◆ **REQUIRED WORK**
Give the listing back in full, exactly as written, with the pictures removed.

+ + +

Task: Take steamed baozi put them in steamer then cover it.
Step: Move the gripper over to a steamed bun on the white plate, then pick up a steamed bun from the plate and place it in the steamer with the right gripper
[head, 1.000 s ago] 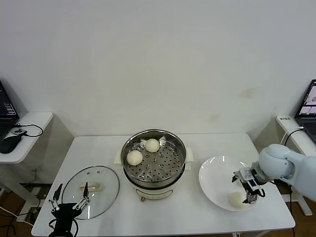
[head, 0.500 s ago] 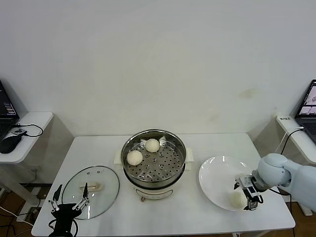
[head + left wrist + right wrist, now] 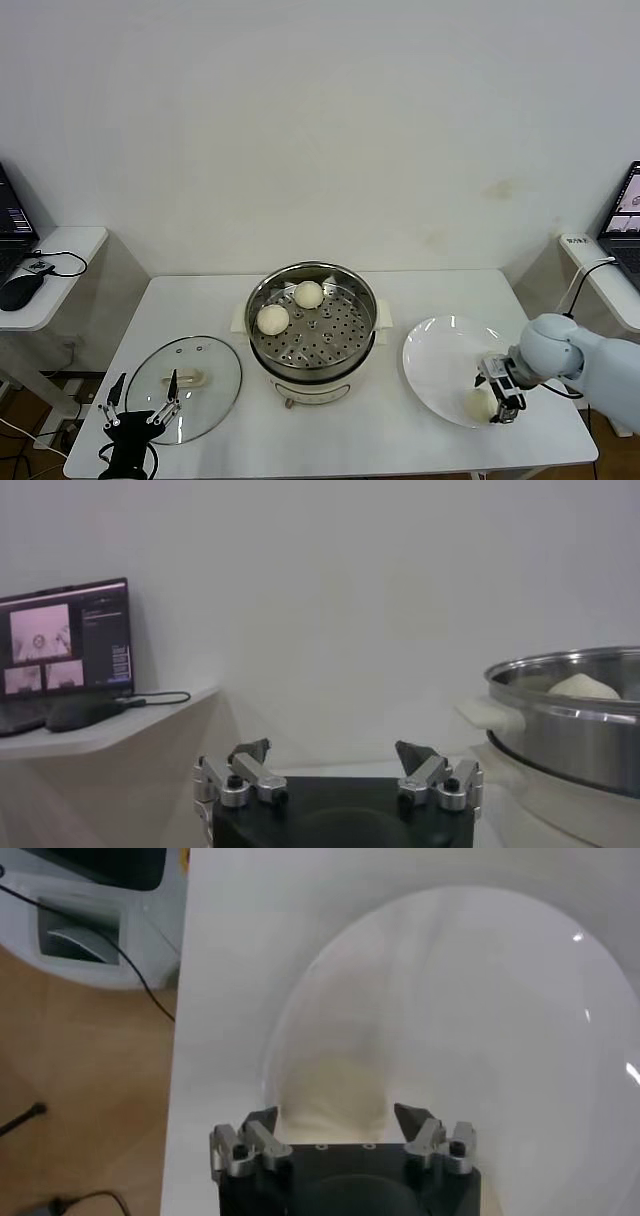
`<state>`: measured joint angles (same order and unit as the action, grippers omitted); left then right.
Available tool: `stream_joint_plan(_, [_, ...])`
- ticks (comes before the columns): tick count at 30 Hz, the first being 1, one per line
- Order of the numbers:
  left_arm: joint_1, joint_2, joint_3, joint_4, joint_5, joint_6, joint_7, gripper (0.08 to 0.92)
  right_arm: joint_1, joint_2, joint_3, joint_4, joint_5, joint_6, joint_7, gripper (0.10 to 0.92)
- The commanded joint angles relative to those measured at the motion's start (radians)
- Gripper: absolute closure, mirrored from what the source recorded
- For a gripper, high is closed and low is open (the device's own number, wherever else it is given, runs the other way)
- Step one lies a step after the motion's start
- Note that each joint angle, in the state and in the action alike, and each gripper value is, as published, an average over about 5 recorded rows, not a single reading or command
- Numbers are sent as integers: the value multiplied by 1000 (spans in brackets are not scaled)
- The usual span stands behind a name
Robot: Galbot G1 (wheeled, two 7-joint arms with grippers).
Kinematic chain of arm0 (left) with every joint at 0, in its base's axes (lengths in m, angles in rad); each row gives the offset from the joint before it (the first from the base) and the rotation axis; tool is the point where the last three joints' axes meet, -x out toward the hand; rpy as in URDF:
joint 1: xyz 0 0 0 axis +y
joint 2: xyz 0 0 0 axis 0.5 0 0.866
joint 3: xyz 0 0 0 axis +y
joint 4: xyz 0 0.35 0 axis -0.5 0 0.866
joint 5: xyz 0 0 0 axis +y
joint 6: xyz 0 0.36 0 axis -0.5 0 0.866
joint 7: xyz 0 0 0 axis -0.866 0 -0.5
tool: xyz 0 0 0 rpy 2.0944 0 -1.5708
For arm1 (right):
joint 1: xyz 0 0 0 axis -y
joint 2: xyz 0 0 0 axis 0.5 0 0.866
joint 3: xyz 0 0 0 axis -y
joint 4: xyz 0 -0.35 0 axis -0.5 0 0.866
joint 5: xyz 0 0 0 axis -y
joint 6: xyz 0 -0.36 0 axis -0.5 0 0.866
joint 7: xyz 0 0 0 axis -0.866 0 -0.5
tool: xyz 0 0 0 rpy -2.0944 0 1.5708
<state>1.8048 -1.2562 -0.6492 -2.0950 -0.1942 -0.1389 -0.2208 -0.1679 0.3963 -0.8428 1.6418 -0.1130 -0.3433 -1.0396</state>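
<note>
One steamed baozi lies on the white plate at the right, near its front edge. My right gripper is lowered over it with a finger on either side, close to its sides, jaws still apart. In the right wrist view the baozi fills the gap of the right gripper. Two more baozi sit on the perforated tray of the steamer. The glass cover lies flat at the left. My left gripper waits open at the cover's front edge, holding nothing.
The steamer's white base has side handles. Side tables with laptops stand at the left and right. From the left wrist, the left gripper faces the wall with the steamer beside it. The table edge runs close to the plate.
My right gripper has come down onto the plate around the baozi and its jaws have narrowed towards it. The left arm has not moved.
</note>
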Motion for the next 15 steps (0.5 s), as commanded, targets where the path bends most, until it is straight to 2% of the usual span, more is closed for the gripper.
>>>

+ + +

◆ **SOLVED PROBLEM**
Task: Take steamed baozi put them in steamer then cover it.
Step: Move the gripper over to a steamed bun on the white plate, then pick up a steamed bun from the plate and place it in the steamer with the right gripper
[head, 1.000 s ago] 
[head, 0.500 s ago] 
[head + left wrist + right wrist, now] 
`<state>`: measured joint angles (same order and unit as the action, grippers omitted); left then right.
Available tool: `stream_joint_plan(_, [_, ...])`
- ticks (comes before the columns): tick count at 30 Hz, the first being 1, one per line
- Order of the numbers:
  left_arm: joint_1, joint_2, joint_3, joint_4, joint_5, joint_6, joint_7, gripper (0.08 to 0.92)
  right_arm: joint_1, joint_2, joint_3, joint_4, joint_5, joint_6, joint_7, gripper (0.10 to 0.92)
- The commanded joint angles relative to those measured at the motion's start (radians)
- Gripper: absolute closure, mirrored from what the source recorded
- For a gripper, high is closed and low is open (the device's own number, wherever else it is given, runs the other way)
- Step one lies a step after the motion's start
- Note that each joint angle, in the state and in the action alike, and each gripper value is, as published, an average over about 5 recorded rows, not a single reading or command
- Numbers are sent as integers: the value multiplied by 1000 (spans in brackets are not scaled)
- The usual span stands behind a name
Robot: Galbot G1 (wheeled, two 7-joint arms with grippers).
Kinematic chain of arm0 (left) with every joint at 0, in its base's axes (lengths in m, angles in rad); each row gives the offset from the joint before it (the first from the base) and the rotation axis; tool is the point where the last three joints' axes meet, -x out toward the hand; rpy as in URDF:
joint 1: xyz 0 0 0 axis +y
joint 2: xyz 0 0 0 axis 0.5 0 0.866
joint 3: xyz 0 0 0 axis +y
joint 4: xyz 0 0.35 0 axis -0.5 0 0.866
joint 5: xyz 0 0 0 axis +y
joint 6: xyz 0 0.36 0 axis -0.5 0 0.866
joint 7: xyz 0 0 0 axis -0.866 0 -0.5
tool: xyz 0 0 0 rpy 2.0944 0 -1.5708
For arm1 (right):
joint 1: xyz 0 0 0 axis -y
joint 2: xyz 0 0 0 axis 0.5 0 0.866
joint 3: xyz 0 0 0 axis -y
joint 4: xyz 0 -0.35 0 axis -0.5 0 0.866
joint 5: xyz 0 0 0 axis -y
joint 6: xyz 0 -0.36 0 axis -0.5 0 0.866
joint 7: xyz 0 0 0 axis -0.866 0 -0.5
tool: xyz 0 0 0 rpy -2.0944 0 1.5708
<state>1.8048 -1.2562 -0.6492 -2.0950 -0.1942 -0.1389 -0.2208 -0.1679 0.3963 -0.8428 1.6418 -0.1130 -0.3433 -1.0396</state>
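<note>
One steamed baozi lies on the white plate at the right, near its front edge. My right gripper is lowered over it with a finger on either side, close to its sides, jaws still apart. In the right wrist view the baozi fills the gap of the right gripper. Two more baozi sit on the perforated tray of the steamer. The glass cover lies flat at the left. My left gripper waits open at the cover's front edge, holding nothing.
The steamer's white base has side handles. Side tables with laptops stand at the left and right. From the left wrist, the left gripper faces the wall with the steamer beside it. The table edge runs close to the plate.
My right gripper has come down onto the plate around the baozi and its jaws have narrowed towards it. The left arm has not moved.
</note>
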Motion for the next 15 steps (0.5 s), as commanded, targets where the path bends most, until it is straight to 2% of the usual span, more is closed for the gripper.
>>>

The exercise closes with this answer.